> _What you are asked to do_
Give back only the lines in the records below from the one with "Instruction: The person" to the one with "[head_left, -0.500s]", both inclusive, word for word.

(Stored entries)
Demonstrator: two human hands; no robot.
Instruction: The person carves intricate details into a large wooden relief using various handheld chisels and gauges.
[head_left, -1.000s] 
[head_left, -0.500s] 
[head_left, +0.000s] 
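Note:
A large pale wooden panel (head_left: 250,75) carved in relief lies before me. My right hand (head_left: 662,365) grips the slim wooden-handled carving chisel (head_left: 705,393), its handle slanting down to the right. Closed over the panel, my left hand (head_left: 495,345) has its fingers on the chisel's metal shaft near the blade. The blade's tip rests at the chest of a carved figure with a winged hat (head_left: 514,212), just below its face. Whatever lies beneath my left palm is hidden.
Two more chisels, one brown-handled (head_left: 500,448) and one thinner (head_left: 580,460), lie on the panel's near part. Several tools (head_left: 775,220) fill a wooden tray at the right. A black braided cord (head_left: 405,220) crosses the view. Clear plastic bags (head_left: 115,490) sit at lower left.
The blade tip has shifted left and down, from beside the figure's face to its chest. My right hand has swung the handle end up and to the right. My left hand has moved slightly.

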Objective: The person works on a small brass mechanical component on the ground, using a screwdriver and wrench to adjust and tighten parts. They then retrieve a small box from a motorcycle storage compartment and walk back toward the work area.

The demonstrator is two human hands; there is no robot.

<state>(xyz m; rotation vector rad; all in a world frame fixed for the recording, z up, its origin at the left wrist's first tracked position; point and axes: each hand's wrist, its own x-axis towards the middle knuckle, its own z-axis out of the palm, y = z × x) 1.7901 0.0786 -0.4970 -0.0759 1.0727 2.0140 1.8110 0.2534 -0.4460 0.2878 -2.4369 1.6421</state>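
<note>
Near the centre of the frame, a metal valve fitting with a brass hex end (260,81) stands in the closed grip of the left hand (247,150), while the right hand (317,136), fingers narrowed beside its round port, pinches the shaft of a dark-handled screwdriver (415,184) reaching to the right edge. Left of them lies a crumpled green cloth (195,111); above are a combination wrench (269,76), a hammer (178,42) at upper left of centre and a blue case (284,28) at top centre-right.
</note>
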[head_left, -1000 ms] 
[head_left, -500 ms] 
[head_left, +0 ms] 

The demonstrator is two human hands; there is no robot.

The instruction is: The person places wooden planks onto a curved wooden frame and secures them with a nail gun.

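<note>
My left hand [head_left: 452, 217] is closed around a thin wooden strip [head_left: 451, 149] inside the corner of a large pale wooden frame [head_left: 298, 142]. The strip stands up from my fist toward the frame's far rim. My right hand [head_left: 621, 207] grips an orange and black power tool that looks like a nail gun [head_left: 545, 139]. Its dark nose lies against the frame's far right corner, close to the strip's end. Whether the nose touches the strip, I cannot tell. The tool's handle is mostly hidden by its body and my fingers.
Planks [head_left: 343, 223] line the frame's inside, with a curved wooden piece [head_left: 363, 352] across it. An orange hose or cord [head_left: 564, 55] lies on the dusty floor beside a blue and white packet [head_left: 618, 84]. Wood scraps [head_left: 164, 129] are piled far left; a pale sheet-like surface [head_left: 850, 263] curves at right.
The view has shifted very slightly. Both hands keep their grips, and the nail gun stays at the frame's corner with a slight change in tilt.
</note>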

> _The answer_
Instruction: The person carves intricate details into a large wooden relief using various handheld chisels and gauges.
[head_left, -1.000s] 
[head_left, -0.500s] 

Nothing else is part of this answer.